Awe-Inspiring Photography

Sometimes I have these moments where I realize that I am really lucky. Maybe lucky isn't the correct word. Sheltered. No. Modernized. Yes. Boring. Kind of. Where am I going with this?

I love watching Art Wolfe's Travels to the Edge on PBS. He goes to these amazing places and takes these amazing photographs.



Today, I caught the "Ethiopia: The Omo Valley" episode. He traveled to some of the most remote country in the entire world. The lives of the villagers that he visited are so completely non-Westernized that it was said that the people in one tribe did not even know that they lived in a country called Ethiopia. It was truly amazing to see cultures so unlike mine. So primitive. So pure. So uncluttered. Where it warrants an elaborate celebration for a successful harvest season. Where men from different villages still battle each other for the hearts of the women.

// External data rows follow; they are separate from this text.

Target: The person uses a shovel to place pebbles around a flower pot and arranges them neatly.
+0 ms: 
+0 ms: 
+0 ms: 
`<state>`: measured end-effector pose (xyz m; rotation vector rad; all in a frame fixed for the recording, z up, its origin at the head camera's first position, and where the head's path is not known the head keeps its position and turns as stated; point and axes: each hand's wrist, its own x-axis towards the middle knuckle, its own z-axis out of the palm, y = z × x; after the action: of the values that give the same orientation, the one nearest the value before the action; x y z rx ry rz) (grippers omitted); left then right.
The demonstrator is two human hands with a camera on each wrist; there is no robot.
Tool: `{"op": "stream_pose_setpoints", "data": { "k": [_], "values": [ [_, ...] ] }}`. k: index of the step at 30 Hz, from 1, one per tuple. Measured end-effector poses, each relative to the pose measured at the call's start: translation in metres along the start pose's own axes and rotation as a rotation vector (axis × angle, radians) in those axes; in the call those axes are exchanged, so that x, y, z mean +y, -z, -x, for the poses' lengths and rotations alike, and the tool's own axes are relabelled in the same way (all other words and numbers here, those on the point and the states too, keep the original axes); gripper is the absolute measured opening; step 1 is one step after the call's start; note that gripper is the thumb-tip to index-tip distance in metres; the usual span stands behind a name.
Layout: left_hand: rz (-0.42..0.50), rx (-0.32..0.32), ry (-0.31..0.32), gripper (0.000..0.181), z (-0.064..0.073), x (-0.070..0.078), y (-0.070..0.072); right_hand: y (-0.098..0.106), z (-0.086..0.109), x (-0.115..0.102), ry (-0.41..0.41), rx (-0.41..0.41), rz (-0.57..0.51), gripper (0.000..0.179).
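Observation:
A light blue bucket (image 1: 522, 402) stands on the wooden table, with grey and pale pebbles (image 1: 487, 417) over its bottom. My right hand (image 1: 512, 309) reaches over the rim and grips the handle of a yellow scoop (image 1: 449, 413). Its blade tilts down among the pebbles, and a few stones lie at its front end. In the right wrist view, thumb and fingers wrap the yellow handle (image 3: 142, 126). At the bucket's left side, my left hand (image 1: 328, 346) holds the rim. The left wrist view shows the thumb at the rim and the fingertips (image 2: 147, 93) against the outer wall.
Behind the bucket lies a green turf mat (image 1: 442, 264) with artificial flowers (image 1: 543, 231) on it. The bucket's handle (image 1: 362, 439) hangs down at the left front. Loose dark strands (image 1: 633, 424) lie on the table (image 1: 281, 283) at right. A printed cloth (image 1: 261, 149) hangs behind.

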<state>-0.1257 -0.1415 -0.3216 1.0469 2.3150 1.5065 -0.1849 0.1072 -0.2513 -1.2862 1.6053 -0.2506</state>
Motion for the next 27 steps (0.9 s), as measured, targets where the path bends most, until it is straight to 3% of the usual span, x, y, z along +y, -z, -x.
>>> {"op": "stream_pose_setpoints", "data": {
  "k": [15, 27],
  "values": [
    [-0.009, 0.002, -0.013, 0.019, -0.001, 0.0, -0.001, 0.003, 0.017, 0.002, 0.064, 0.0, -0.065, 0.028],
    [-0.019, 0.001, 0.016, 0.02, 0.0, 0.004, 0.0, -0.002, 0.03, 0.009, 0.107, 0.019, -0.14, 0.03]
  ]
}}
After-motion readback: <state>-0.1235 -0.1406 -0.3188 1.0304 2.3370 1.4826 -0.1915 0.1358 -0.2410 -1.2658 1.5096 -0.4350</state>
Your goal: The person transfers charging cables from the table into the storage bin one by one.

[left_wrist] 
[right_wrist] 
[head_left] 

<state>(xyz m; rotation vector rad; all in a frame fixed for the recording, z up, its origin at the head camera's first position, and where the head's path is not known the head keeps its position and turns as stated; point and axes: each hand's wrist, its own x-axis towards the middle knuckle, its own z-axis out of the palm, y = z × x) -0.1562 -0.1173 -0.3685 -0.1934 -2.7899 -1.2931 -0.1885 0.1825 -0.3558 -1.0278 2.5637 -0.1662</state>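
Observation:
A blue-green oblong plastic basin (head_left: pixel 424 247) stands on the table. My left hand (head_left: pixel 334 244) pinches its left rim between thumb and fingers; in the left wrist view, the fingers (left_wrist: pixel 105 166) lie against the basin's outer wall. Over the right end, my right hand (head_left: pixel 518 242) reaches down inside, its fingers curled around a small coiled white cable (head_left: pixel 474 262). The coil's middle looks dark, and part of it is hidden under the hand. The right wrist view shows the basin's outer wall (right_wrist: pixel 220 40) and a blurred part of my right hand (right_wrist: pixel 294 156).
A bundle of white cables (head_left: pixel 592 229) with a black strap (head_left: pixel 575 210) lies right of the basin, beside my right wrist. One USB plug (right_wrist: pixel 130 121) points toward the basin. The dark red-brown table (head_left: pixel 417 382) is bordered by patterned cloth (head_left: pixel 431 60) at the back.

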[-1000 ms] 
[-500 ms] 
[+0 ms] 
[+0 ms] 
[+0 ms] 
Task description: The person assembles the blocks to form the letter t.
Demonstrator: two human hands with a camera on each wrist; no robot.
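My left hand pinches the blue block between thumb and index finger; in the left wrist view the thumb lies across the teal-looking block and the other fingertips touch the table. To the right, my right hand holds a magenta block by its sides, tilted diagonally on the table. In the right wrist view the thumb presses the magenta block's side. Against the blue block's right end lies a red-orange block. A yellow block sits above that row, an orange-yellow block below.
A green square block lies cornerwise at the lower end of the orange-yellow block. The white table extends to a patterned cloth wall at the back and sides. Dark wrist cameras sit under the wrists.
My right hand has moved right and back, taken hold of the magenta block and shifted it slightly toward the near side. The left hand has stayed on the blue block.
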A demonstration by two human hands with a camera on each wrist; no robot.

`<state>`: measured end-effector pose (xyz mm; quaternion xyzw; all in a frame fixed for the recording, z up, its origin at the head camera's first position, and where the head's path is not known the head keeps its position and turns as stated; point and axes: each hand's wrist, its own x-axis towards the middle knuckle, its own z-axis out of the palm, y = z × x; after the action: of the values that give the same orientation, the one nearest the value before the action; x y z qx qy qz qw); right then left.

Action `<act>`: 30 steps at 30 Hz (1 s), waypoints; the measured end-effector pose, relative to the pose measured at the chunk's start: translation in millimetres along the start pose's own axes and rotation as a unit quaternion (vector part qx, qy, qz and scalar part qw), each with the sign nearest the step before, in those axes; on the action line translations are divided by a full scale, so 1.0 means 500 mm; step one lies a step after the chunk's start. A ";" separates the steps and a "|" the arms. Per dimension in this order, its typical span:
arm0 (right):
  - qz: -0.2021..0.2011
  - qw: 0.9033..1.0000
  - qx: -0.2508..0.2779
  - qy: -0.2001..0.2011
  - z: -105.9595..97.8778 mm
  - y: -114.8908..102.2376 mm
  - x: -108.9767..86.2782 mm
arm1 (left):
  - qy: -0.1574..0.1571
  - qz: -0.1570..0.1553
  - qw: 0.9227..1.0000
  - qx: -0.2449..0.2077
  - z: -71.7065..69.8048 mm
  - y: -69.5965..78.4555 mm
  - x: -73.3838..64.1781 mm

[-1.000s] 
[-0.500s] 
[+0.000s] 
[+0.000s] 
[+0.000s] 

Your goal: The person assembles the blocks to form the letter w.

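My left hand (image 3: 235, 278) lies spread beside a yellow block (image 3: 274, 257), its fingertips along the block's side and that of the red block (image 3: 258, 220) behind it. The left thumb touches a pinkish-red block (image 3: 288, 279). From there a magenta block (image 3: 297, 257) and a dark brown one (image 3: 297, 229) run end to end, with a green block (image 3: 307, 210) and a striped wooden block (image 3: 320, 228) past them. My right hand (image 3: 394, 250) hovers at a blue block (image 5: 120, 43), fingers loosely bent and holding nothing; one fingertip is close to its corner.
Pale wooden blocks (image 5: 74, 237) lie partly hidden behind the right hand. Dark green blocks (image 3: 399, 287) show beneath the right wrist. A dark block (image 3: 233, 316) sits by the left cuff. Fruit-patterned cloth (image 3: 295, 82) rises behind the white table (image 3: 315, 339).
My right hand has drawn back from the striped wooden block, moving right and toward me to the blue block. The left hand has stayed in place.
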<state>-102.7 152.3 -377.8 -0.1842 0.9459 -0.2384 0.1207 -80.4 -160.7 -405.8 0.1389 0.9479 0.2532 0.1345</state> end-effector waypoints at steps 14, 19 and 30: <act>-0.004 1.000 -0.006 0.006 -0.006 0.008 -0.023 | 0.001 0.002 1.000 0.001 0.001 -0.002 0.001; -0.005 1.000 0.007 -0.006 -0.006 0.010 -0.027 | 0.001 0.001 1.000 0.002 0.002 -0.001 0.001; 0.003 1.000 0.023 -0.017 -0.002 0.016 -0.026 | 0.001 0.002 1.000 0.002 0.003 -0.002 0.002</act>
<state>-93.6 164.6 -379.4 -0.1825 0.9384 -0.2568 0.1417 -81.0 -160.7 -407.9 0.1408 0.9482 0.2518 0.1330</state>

Art said that he was not there to document the cultures like many photographers or anthropologists do but rather to document the artful body painting, body adornments and ceremonies. He made mention that these tribes have no museums or galleries or even living rooms to hang art, but it is on their persons that they derive art and culture. I don't know why this struck me as so powerful, but it did.


The cultures are truly beautiful in my eyes. It's that they know nothing different. And, it seems, if they do know different, they choose to live the way their ancestors have for thousands of years. Incredible. Interesting. Beautiful.

If you haven't seen Art Wolfe's show, you should.